JB: When you're out on the road, or on the sea, and you meet people who ask about the health of the world's ocean, what do you advise people to do on an individual basis?

JL: There are a few really simple things: People can choose to eat or buy only sustainably caught or sustainably farmed seafood. People can become more knowledgeable and active in organizations that promote wide use of oceans. People can let their elected representatives know how important healthy oceans are to them. People can reduce their use of energy and be more energy efficient, people can be more cognizant of a lot of the plastics and excess packaging that we generate, because they often end up in oceans.

JB: Which all seem very straightforward and simple. But getting people to first hear and then to practice it in their daily lives a big job.

JL: It is.

JB: To that end, are you mostly optimistic or pessimistic about the future of the ocean?'

JL: I see the urgency of many of these issues and it seems like a pretty heavy lift. At the same time, I know that social attitudes are often changed very, very rapidly when they reach a tipping point. And much of what we do at NOAA in terms of education and promoting good tools and good practices is designed to help us get to those tipping points, where there is greater awareness and greater willingness to be good stewards. I also am hopeful because I've seen many young people engaged in these issues. I've seen many members of the business community stepping up to the plate and saying, we have a corporate responsibility to be part of the solution, not just part of the problem. And I see more and more faith-based groups being interested and engaged in climate change in ocean issues. So for all those reasons -- the tipping point, the young people, the business community, the faith-based communities -- I think that there is reason to be hopeful but there is a lot yet to be done.

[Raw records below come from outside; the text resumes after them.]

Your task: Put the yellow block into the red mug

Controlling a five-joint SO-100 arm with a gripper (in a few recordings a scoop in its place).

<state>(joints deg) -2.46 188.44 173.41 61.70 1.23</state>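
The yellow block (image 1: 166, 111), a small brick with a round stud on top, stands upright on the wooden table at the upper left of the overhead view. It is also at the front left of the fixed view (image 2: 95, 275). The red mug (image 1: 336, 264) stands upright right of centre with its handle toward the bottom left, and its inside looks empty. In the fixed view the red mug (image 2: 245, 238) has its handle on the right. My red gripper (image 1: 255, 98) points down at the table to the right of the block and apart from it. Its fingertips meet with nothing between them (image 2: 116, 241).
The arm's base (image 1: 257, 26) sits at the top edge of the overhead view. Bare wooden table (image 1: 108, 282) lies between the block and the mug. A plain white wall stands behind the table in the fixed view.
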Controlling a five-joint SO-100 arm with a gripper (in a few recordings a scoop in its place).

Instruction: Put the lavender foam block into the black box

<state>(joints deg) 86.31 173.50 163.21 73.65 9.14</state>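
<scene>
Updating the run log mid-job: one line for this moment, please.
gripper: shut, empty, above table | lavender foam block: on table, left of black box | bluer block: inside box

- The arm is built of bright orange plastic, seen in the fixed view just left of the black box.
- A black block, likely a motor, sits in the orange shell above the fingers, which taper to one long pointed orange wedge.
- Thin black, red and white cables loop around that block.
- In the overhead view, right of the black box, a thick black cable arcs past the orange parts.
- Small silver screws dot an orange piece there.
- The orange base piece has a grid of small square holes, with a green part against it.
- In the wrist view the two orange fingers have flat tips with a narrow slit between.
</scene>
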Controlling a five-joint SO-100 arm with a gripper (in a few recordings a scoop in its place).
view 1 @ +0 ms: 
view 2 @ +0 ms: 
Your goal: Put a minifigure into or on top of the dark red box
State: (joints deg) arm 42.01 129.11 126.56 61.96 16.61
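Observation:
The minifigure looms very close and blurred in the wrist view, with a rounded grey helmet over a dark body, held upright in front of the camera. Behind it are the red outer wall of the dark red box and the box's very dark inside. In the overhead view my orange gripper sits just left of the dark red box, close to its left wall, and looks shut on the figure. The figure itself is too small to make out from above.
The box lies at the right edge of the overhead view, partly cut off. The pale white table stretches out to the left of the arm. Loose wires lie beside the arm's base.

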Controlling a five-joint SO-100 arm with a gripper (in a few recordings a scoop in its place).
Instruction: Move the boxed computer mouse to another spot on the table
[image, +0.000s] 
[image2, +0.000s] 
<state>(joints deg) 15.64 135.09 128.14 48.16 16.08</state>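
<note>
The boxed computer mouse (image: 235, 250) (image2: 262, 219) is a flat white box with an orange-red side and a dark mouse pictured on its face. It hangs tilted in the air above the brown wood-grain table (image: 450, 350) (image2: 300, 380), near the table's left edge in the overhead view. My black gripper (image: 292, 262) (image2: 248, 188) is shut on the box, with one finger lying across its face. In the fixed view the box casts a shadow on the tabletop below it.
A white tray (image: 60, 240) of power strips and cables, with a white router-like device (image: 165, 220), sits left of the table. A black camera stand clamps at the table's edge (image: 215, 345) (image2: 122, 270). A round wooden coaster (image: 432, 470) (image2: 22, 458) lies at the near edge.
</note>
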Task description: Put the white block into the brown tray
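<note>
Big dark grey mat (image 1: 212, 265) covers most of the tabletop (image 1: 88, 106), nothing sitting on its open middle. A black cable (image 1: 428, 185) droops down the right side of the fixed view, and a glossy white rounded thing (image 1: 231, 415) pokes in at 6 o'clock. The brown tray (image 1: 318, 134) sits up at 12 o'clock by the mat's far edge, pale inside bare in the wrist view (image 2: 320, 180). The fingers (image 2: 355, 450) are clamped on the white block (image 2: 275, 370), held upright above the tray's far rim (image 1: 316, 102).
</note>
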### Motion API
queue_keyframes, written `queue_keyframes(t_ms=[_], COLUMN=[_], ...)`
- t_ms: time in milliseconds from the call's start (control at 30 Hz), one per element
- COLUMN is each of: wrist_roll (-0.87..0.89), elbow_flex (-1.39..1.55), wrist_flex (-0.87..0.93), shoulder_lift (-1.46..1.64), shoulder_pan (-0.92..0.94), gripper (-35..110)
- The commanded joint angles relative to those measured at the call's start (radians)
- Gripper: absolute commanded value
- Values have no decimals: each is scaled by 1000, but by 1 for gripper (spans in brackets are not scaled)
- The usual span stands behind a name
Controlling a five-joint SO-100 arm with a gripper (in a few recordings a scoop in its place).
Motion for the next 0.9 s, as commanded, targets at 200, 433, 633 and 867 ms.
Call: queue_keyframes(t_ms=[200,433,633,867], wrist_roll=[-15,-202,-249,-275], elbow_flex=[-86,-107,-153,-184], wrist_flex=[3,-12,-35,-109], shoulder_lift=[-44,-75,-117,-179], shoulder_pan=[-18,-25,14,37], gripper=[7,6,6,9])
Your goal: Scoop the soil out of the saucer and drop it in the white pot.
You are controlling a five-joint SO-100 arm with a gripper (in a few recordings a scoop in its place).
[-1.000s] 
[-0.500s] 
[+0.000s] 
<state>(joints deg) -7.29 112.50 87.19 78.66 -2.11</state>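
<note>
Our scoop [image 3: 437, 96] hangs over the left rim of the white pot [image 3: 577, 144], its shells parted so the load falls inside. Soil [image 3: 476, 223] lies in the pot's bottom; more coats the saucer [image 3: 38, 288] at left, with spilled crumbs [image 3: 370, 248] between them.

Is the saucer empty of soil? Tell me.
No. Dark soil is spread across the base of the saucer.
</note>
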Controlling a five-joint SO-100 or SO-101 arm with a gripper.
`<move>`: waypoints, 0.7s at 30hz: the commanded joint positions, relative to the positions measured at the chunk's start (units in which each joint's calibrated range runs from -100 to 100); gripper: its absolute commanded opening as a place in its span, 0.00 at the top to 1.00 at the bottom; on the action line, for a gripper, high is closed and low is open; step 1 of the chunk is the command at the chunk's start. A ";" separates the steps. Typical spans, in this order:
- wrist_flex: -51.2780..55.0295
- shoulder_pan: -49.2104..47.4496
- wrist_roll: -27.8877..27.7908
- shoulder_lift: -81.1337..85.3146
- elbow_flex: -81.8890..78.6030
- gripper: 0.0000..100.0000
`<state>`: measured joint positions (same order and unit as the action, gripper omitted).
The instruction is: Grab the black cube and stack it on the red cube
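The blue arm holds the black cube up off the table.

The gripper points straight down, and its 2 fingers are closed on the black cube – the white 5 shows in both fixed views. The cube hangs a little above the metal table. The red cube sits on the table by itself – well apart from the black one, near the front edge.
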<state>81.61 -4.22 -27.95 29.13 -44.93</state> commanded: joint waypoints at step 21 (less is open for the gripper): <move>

JB: On what percentage of days would you rather be out on the sea versus headed towards another Washington meeting?
JL: On any given day if given a choice, I would rather be out on the water or in the water. But that's not my job right now, my job is to help bring a scientific organization, a scientific agency that has great credibility and great capacity, to enable it to address many of these issues in partnership with the rest of the federal agencies that are relevant, in partnership with Congress, in partnership with the states and individuals. It's a job I'm actually enjoying a lot. I think there are great opportunities at such a critical time and I think it's important to be part of what's happening and help shape it.